» **Work order**: Set out exactly, line by line, the stretch of data below that begins at the line containing "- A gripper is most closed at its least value" and ends at the line containing "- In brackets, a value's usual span", with both ends kept.

» **Record set**:

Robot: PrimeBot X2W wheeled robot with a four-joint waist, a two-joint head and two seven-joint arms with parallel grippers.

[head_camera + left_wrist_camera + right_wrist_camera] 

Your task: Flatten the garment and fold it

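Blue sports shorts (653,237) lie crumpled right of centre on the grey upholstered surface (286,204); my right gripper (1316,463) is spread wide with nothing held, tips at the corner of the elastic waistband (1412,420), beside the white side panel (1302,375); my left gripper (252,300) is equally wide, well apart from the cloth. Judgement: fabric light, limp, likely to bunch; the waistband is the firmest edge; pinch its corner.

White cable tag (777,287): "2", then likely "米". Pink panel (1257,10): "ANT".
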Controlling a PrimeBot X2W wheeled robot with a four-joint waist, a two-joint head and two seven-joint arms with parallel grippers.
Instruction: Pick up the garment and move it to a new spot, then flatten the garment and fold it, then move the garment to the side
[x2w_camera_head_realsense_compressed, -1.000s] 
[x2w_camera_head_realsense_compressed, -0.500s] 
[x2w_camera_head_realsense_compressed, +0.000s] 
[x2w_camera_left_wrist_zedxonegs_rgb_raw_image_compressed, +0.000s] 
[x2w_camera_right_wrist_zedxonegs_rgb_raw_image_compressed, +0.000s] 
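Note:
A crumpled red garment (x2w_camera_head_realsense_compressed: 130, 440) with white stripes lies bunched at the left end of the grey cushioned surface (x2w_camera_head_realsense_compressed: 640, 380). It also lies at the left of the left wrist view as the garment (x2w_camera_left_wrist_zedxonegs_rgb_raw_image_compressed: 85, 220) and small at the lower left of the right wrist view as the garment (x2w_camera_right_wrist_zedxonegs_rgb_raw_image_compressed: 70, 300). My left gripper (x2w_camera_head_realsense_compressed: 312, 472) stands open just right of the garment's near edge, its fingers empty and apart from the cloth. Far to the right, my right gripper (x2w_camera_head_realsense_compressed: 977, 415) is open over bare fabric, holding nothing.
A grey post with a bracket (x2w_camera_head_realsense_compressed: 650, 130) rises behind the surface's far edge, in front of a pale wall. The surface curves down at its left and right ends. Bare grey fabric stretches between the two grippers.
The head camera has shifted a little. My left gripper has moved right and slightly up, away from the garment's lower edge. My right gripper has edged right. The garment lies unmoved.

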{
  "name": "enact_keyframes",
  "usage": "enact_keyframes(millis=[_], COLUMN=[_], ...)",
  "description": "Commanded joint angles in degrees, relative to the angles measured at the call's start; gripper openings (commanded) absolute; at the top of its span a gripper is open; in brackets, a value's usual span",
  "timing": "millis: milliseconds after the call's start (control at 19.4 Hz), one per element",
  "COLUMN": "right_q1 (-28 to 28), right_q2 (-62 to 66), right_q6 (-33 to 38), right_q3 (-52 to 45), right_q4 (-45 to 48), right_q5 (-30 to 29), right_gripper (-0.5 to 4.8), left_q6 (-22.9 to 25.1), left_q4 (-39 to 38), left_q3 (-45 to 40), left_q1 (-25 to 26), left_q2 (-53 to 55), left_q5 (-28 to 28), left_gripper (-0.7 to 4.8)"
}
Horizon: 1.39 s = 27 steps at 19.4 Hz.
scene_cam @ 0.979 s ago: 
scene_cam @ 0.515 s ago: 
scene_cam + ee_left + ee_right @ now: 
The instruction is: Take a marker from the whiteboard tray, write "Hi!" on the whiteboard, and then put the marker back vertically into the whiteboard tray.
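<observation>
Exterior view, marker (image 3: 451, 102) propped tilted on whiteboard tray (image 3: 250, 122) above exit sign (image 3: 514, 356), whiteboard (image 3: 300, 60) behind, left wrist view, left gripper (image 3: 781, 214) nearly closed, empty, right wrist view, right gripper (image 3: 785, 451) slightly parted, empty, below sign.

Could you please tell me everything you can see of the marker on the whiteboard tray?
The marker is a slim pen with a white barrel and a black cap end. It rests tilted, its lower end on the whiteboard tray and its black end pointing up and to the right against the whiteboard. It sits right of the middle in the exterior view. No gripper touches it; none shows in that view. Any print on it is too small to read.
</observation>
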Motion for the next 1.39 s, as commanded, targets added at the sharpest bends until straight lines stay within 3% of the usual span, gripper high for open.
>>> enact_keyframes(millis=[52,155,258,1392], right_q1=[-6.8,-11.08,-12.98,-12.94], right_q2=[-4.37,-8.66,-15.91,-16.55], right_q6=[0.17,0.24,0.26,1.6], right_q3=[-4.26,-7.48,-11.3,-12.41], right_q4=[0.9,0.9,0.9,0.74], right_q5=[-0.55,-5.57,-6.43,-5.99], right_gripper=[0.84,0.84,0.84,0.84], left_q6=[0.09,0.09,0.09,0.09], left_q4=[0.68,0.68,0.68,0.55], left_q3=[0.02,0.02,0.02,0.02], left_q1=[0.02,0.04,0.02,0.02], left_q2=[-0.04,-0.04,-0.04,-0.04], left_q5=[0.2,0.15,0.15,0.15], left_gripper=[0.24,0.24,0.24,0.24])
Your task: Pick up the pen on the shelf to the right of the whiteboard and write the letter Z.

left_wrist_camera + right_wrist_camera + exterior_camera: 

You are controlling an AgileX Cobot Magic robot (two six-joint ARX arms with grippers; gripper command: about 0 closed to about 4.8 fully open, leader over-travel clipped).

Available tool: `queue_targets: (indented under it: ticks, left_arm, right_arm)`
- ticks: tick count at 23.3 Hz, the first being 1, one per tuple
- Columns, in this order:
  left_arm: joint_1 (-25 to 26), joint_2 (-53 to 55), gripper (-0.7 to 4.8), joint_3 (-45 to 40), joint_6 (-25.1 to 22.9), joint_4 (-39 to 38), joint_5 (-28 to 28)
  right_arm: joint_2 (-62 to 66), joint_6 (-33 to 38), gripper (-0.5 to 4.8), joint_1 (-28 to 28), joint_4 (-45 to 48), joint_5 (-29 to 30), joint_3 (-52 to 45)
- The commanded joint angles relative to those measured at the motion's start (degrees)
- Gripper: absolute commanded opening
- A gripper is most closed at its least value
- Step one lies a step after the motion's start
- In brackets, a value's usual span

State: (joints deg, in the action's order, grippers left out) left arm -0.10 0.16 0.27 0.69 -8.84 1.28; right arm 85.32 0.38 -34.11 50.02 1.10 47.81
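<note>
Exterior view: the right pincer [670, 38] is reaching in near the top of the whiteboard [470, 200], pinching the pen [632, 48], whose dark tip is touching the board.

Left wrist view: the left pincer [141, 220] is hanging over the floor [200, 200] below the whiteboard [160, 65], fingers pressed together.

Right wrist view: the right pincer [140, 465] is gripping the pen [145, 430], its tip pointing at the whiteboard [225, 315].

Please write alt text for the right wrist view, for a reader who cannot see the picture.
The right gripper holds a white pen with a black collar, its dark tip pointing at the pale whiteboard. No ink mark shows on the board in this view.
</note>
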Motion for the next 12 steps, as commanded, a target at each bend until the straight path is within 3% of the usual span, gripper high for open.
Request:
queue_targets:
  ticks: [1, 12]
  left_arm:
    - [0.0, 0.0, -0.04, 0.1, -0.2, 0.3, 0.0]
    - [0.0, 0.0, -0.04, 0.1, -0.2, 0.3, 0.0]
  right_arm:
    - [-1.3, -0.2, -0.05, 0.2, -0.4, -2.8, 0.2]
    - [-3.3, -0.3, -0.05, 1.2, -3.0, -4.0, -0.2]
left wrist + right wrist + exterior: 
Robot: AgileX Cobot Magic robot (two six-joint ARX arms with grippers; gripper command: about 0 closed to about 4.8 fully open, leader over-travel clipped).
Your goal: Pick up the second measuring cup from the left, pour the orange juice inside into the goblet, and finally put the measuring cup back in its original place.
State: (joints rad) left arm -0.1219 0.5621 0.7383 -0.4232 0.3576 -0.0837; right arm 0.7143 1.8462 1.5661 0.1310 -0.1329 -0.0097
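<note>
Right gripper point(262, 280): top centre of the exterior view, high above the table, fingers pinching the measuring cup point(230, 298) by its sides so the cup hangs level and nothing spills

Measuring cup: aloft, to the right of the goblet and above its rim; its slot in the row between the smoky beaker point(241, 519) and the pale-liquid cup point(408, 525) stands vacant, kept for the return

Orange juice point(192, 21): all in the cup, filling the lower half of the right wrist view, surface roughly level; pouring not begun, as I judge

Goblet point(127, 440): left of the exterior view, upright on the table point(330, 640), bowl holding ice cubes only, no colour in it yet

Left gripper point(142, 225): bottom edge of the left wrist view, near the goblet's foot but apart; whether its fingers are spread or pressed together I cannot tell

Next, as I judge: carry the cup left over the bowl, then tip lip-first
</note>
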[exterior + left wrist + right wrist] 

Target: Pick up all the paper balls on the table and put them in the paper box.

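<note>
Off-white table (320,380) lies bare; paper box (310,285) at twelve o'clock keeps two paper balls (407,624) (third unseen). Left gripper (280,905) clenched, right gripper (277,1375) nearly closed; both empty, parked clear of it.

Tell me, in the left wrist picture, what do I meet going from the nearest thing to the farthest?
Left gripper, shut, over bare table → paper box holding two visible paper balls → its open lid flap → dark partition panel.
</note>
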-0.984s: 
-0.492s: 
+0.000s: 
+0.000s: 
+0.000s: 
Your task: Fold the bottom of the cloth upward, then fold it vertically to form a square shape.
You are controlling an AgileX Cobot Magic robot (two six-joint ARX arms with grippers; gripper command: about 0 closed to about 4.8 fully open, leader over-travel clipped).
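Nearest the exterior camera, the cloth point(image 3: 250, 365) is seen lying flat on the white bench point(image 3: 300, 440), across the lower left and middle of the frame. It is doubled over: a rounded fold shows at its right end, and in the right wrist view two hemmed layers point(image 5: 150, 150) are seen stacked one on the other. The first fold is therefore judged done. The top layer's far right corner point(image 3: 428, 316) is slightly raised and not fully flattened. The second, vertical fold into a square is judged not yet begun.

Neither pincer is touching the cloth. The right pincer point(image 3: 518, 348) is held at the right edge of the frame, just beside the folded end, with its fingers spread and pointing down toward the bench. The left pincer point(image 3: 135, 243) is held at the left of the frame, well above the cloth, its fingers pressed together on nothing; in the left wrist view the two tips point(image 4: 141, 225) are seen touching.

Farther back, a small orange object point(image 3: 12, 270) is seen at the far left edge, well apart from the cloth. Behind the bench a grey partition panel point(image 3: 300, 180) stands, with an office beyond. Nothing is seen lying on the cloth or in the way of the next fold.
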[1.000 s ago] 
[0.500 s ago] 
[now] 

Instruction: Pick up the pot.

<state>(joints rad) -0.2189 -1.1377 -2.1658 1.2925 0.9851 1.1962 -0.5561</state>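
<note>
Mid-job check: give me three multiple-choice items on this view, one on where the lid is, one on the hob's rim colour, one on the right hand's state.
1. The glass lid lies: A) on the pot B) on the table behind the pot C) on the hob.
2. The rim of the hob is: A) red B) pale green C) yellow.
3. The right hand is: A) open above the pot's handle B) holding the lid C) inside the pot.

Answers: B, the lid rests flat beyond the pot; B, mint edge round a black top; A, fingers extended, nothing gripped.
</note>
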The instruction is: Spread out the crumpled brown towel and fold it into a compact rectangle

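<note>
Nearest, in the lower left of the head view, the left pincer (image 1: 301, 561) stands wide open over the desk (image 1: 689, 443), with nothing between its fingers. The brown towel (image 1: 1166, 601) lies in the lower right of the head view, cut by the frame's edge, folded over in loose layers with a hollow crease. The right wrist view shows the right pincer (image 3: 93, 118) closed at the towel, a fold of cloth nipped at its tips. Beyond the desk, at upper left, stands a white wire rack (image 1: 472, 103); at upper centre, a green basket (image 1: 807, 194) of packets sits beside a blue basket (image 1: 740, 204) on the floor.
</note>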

» **Result**:
- A gripper is most closed at its least value
- Step one lies a step after the motion's start
- In brackets, a value's usual span

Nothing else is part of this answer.